[ASSIGNMENT]:
Print all entries word for word.

[EXCERPTED RECORDS]:
= Beginning of Section =

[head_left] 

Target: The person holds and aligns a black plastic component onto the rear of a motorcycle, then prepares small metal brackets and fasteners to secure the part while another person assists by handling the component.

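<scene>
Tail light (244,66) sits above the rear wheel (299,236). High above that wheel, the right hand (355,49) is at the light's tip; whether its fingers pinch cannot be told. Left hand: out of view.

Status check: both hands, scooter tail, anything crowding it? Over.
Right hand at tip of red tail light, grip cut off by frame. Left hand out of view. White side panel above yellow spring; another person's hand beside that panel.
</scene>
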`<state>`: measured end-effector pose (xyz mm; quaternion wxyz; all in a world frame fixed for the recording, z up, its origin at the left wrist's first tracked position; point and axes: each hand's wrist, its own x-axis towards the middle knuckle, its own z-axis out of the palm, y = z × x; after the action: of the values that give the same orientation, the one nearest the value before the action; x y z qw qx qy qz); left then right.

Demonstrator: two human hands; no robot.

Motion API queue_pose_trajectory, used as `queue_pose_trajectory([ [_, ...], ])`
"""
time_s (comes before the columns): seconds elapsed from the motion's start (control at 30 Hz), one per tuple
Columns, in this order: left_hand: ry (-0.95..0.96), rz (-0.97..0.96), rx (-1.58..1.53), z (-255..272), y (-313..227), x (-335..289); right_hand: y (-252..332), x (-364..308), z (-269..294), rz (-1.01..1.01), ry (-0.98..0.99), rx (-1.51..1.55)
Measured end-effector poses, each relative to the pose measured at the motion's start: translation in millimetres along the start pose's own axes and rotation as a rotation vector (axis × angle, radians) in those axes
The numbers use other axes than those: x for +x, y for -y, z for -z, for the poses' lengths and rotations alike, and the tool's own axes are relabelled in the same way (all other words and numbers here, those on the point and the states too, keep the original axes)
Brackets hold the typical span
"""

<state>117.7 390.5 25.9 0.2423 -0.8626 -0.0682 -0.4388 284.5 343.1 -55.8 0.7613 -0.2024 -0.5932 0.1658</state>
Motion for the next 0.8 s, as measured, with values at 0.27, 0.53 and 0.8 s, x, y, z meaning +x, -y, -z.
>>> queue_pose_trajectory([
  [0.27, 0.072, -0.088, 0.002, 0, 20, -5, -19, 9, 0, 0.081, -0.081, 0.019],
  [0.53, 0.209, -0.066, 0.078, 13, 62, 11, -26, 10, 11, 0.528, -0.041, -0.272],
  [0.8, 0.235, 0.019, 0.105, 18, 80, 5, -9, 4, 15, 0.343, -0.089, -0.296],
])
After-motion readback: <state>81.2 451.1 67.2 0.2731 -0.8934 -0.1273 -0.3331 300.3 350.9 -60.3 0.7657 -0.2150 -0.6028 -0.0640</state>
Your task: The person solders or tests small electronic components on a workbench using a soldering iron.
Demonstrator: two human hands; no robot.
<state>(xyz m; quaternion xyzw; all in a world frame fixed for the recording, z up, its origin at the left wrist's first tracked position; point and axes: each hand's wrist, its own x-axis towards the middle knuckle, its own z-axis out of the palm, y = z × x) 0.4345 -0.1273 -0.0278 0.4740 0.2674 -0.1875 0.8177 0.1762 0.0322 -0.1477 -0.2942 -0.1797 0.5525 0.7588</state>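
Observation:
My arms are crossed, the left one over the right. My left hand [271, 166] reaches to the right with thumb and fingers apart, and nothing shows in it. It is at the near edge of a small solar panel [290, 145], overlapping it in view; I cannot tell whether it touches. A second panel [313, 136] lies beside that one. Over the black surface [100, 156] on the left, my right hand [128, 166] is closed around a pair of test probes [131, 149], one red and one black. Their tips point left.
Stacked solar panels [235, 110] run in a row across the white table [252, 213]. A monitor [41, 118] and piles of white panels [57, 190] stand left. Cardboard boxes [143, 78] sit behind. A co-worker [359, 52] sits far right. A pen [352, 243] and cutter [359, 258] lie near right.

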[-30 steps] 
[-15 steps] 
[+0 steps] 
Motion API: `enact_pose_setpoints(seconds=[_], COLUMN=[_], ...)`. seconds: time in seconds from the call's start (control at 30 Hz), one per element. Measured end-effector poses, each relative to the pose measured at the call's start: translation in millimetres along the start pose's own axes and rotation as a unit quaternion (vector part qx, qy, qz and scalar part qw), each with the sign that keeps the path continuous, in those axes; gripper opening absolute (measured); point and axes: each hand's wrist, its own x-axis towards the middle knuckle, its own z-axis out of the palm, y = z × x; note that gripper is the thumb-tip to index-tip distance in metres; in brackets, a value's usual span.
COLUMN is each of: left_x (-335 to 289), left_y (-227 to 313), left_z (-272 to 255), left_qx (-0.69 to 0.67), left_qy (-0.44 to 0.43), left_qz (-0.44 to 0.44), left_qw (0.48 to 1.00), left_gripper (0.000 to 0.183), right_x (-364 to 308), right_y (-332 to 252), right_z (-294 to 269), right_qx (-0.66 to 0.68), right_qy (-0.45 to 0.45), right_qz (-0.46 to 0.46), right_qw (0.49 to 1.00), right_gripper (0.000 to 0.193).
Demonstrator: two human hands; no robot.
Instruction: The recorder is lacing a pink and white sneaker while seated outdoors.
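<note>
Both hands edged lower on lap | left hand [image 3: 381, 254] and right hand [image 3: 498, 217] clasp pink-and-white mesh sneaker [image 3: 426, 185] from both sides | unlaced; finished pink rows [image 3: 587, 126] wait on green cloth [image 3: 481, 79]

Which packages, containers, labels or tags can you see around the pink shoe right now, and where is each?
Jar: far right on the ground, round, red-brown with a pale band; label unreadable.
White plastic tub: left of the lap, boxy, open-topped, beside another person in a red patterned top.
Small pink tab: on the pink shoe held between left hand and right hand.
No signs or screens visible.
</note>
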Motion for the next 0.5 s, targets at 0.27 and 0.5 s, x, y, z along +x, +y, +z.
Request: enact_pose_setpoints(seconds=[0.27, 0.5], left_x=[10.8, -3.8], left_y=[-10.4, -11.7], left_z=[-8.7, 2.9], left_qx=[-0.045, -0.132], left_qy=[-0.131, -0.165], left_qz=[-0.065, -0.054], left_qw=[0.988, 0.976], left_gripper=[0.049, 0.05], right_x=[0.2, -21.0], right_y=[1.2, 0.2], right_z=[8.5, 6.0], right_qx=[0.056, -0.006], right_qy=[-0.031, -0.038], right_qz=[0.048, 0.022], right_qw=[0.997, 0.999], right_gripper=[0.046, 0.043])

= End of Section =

[PROBLEM SOLUTION]:
[head_left] 

Target: The person holds and aligns a black plastic component onto the rear of a motorcycle, then prepares small metal brackets and fasteners to secure the part while another person assists by handling the component.

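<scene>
Tail light (244,66) sits above the rear wheel (299,236). High above that wheel, the right hand (355,49) is at the light's tip; whether its fingers pinch cannot be told. Left hand: out of view.

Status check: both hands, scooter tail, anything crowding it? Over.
Right hand at tip of red tail light, grip cut off by frame. Left hand out of view. White side panel above yellow spring; another person's hand beside that panel.
</scene>
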`<state>`: measured end-effector pose (xyz mm; quaternion wxyz; all in a world frame fixed for the recording, z up, its origin at the left wrist's first tracked position; point and axes: each hand's wrist, its own x-axis towards the middle knuckle, its own z-axis out of the palm, y = z × x; after the action: of the values that give the same orientation, the one nearest the value before the action; x y z qw qx qy qz); left then right.

Demonstrator: two human hands; no robot.

Motion API queue_pose_trajectory, used as `queue_pose_trajectory([ [_, ...], ])`
"""
time_s (comes before the columns): seconds elapsed from the motion's start (control at 30 Hz), one per tuple
Columns, in this order: left_hand: ry (-0.95..0.96), rz (-0.97..0.96), rx (-1.58..1.53), z (-255..272), y (-313..227), x (-335..289); right_hand: y (-252..332), x (-364..308), z (-269..294), rz (-1.01..1.01), ry (-0.98..0.99), rx (-1.51..1.55)
Measured end-effector poses, each relative to the pose measured at the motion's start: translation in millimetres along the start pose's own axes and rotation as a rotation vector (axis × angle, radians) in those axes
The numbers use other axes than those: x for +x, y for -y, z for -z, for the poses' lengths and rotations alike, and the tool's own axes are relabelled in the same way (all other words and numbers here, those on the point and the states too, keep the original axes)
Brackets hold the typical span
"""

<state>117.7 390.5 25.9 0.2423 -0.8626 -0.0682 -0.4388 284.5 343.1 -55.8 0.7613 -0.2024 -0.5932 0.1658</state>
Motion for the next 0.8 s, as measured, with values at 0.27, 0.53 and 0.8 s, x, y, z meaning +x, -y, -z.
>>> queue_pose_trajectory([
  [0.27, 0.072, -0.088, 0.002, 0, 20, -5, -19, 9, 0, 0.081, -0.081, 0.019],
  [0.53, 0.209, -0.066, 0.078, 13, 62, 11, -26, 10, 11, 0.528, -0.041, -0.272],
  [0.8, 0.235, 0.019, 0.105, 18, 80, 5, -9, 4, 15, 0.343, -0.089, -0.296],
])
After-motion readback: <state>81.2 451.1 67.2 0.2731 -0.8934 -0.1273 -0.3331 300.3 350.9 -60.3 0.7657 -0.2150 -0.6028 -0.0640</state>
Your task: The person solders or tests small electronic components on a workbench using a soldering iron.
Demonstrator: two human hands; no robot.
<state>(xyz m; quaternion xyzw; all in a world frame fixed for the recording, z up, its origin at the left wrist's first tracked position; point and axes: each hand's wrist, its own x-axis towards the middle knuckle, its own z-axis out of the palm, y = z × x) 0.4345 -0.1273 -0.0278 0.4740 0.2674 -0.1875 0.8177 0.1762 0.0322 -0.1477 -0.2942 -0.1797 0.5525 0.7588</state>
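Observation:
My arms are crossed, the left one over the right. My left hand [271, 166] reaches to the right with thumb and fingers apart, and nothing shows in it. It is at the near edge of a small solar panel [290, 145], overlapping it in view; I cannot tell whether it touches. A second panel [313, 136] lies beside that one. Over the black surface [100, 156] on the left, my right hand [128, 166] is closed around a pair of test probes [131, 149], one red and one black. Their tips point left.
Stacked solar panels [235, 110] run in a row across the white table [252, 213]. A monitor [41, 118] and piles of white panels [57, 190] stand left. Cardboard boxes [143, 78] sit behind. A co-worker [359, 52] sits far right. A pen [352, 243] and cutter [359, 258] lie near right.
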
[-30 steps] 
[-15 steps] 
[+0 steps] 
Motion API: `enact_pose_setpoints(seconds=[_], COLUMN=[_], ...)`. seconds: time in seconds from the call's start (control at 30 Hz), one per element. Measured end-effector poses, each relative to the pose measured at the call's start: translation in millimetres along the start pose's own axes and rotation as a unit quaternion (vector part qx, qy, qz and scalar part qw), each with the sign that keeps the path continuous, in those axes; gripper opening absolute (measured); point and axes: each hand's wrist, its own x-axis towards the middle knuckle, its own z-axis out of the palm, y = z × x; note that gripper is the thumb-tip to index-tip distance in metres; in brackets, a value's usual span.
COLUMN is each of: left_x (-335 to 289), left_y (-227 to 313), left_z (-272 to 255), left_qx (-0.69 to 0.67), left_qy (-0.44 to 0.43), left_qz (-0.44 to 0.44), left_qw (0.48 to 1.00), left_gripper (0.000 to 0.183), right_x (-364 to 308), right_y (-332 to 252), right_z (-294 to 269), right_qx (-0.66 to 0.68), right_qy (-0.45 to 0.45), right_qz (-0.46 to 0.46), right_qw (0.49 to 1.00), right_gripper (0.000 to 0.193).
Demonstrator: two human hands; no robot.
Instruction: The recorder is lacing a pink and white sneaker while seated outdoors.
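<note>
Both hands edged lower on lap | left hand [image 3: 381, 254] and right hand [image 3: 498, 217] clasp pink-and-white mesh sneaker [image 3: 426, 185] from both sides | unlaced; finished pink rows [image 3: 587, 126] wait on green cloth [image 3: 481, 79]

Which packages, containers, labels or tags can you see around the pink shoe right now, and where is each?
Jar: far right on the ground, round, red-brown with a pale band; label unreadable.
White plastic tub: left of the lap, boxy, open-topped, beside another person in a red patterned top.
Small pink tab: on the pink shoe held between left hand and right hand.
No signs or screens visible.
</note>
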Motion for the next 0.5 s, targets at 0.27 and 0.5 s, x, y, z along +x, +y, +z.
Request: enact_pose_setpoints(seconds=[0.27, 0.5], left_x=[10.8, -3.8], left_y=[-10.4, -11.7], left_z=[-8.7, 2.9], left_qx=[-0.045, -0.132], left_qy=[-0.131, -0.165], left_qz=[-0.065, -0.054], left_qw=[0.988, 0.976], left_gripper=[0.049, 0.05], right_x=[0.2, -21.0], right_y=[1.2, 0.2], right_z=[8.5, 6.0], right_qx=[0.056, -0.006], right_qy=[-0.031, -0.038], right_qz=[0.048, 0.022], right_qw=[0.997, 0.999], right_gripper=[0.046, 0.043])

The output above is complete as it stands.